The final words that he spoke before stepping on to the tiny craft that would carry him back to Earth are simple and sobering: "We leave as we came and, God willing, as we shall return with peace and hope for all mankind."
That was in 1972. That's more than 40 years ago. We haven't been back.
Of course, we have gone other places—to Pluto and Ceres, for example. However, in these cases, we sent robots in our stead and kept our own feet firmly planted on Earth. However, a number of individuals are hoping to change that by bringing humanity back to the stars.
Case in point, the European Space Agency (ESA) recently hosted the two-day symposium, called "Moon 2020-2030 – A New Era of Coordinated Human and Robotic Exploration," at the European Space Research and Technology Center in Noordwijk, Netherlands. At the meeting, more than 200 scientists and space officials from 28 different countries came together to try and find a way to get us back to the Moon, which (they hope) will allow us to) springboard human exploration out into the solar system.
Notably, scientists see a Lunar base as a vital first step towards getting humanity to Mars.
"The ESA space-exploration strategy sets the moon as a priority destination for humans on the way to Mars, and the recent talk of a 'Moon Village' certainly has generated a lot of positive energy in Europe," NASA's Kathy Laurini, co-chair for the Exploration Roadmap Working Group for the Global Exploration Roadmap, said to space.com. "The timing is right," Laurini said, "to get started on the capabilities which allow Europe to meet its exploration objectives and ensure Europe remains a strong partner as humans begin to explore the solar system."
How We'd do it
Ultimately, these efforts reinforce what Johann-Dietrich Wörner, the new ESA space chief stated several months back, when he expressed his enthusiasm for a moon colony at the Space Foundation’s National Space Symposium, a gathering of global, commercial, civil, military and “new space” experts. At the time, Wörner said that “the moon station can be an important stepping stone for any further exploration in deep space,” adding that a lunar outpost could help humanity learn how to use resources on-site instead of transporting them.
Paul Spudis, of the Lunar and Planetary Institute in Houston, said that there are three possible paths to get to the Moon.
- A single-nation effort, analogous to NASA's Apollo moon-landing project, and he notes that China is the most likely nation to lead this effort.

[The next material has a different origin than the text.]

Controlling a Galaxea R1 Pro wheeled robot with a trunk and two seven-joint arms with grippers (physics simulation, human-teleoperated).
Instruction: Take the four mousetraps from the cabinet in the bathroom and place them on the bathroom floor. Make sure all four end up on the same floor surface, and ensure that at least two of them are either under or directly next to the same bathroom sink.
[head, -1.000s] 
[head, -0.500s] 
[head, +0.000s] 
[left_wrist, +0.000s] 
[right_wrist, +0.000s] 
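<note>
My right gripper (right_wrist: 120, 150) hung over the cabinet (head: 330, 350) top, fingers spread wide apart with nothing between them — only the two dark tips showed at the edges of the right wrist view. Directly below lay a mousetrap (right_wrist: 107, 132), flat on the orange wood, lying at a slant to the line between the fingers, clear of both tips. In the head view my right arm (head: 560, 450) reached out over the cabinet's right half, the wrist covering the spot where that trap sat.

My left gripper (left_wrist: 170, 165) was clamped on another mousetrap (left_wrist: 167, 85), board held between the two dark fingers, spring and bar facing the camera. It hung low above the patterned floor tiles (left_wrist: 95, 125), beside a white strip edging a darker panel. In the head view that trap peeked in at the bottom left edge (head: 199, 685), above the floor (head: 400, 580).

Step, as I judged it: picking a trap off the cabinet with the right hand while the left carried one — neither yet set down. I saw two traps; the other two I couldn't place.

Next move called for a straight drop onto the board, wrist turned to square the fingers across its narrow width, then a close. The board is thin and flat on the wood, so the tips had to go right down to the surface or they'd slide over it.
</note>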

- A cooperative, international effort, analogous to what we see on the International Space Station. In this case, the ESA, Japan, India, and Russia are likely to come together for such an effort.
- A series of commercial lunar missions, largely led by American "New Space" companies like Elon Musk's SpaceX; however, this effort would likely be almost totally robotic.
Of course, these three methods could easily change, as nations make new commitments, but regardless of how we get humanity back to space, let's hope that it is a unified effort that is truly "for all mankind."